> Try it
The line containing "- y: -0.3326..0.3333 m" and all lines following it in the listing below are to be reproduced exactly, with no other lines.

....................

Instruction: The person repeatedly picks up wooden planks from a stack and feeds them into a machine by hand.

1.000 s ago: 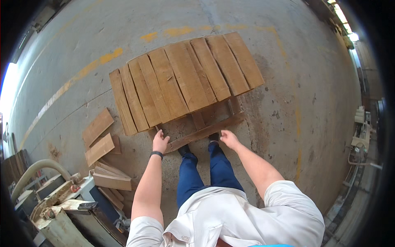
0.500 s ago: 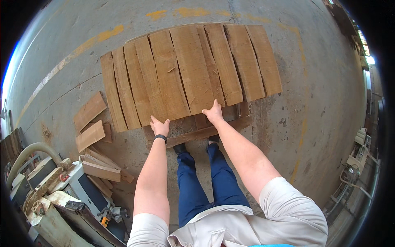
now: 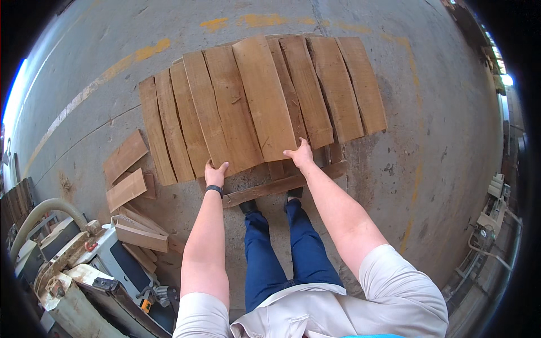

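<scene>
Several rough brown wooden planks lie side by side in a row ahead of me, their near ends toward my feet. My left hand (image 3: 216, 174) is closed on the near end of a narrow plank (image 3: 205, 107) left of the middle. My right hand (image 3: 300, 154) grips the near right corner of a wide plank (image 3: 265, 96). Another plank (image 3: 234, 107) is held between these two. The three stand slightly proud of their neighbours. My thumbs lie on top; the fingers beneath are partly hidden. Small wood splinters (image 3: 236, 100) rest on the middle plank.
A wooden support (image 3: 270, 190) shows under the planks, just before my feet. Offcut boards (image 3: 127, 188) lie on the concrete floor at the left. A machine with a hose (image 3: 48, 208) stands at the lower left. Metal rails and pipes (image 3: 484, 231) run along the right side.
The three middle planks between my hands have come up a little and shifted right over their neighbours. Both hands have moved with them, keeping hold of the near ends.
</scene>
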A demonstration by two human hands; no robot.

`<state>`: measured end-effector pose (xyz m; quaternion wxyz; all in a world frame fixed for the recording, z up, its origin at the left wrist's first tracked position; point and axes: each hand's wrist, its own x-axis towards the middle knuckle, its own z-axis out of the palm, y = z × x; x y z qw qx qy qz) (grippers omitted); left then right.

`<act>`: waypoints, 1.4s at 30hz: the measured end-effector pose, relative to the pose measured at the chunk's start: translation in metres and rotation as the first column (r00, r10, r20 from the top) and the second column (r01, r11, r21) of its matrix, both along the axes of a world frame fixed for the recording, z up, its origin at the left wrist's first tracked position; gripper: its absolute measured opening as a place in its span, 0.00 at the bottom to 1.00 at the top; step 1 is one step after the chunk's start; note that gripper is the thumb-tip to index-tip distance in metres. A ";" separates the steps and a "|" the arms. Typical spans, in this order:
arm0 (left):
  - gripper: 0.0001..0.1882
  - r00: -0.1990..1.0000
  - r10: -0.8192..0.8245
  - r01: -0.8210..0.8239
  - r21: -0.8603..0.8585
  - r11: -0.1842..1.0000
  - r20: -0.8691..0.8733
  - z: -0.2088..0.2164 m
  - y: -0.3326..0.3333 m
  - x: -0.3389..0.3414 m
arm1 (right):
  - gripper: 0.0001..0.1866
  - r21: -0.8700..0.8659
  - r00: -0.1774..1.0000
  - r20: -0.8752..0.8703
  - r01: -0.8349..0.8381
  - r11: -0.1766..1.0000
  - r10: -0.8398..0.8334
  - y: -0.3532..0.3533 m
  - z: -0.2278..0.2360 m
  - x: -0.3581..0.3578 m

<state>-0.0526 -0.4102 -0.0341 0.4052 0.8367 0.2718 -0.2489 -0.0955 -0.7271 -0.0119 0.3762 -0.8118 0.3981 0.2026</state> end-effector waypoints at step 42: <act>0.20 0.848 0.530 -0.376 -0.725 0.576 -0.018 0.333 0.175 -0.379 | 0.16 0.619 0.888 0.350 0.018 0.785 -0.296 0.023 0.241 -0.325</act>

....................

> Result of the task
  - y: -0.3326..0.3333 m
  - x: -0.3389..0.3414 m
arm1 (right):
  - gripper: 0.0001..0.1866
  - r21: -0.8700..0.8659
  - r00: -0.1774..1.0000
  - r20: -0.8752..0.8703
  - r01: -0.8349..0.8381
  - r11: -0.1766..1.0000
  - r10: -0.8398..0.8334
  - y: -0.3532..0.3533 m
  - z: -0.2278..0.2360 m
  - x: -0.3581..0.3578 m

<state>-0.0526 -0.4102 -0.0341 0.4052 0.8367 0.2718 -0.2489 -0.0955 -0.7271 -0.0119 0.3762 -0.8118 0.3981 0.2026</state> end-effector waypoints at step 42: <act>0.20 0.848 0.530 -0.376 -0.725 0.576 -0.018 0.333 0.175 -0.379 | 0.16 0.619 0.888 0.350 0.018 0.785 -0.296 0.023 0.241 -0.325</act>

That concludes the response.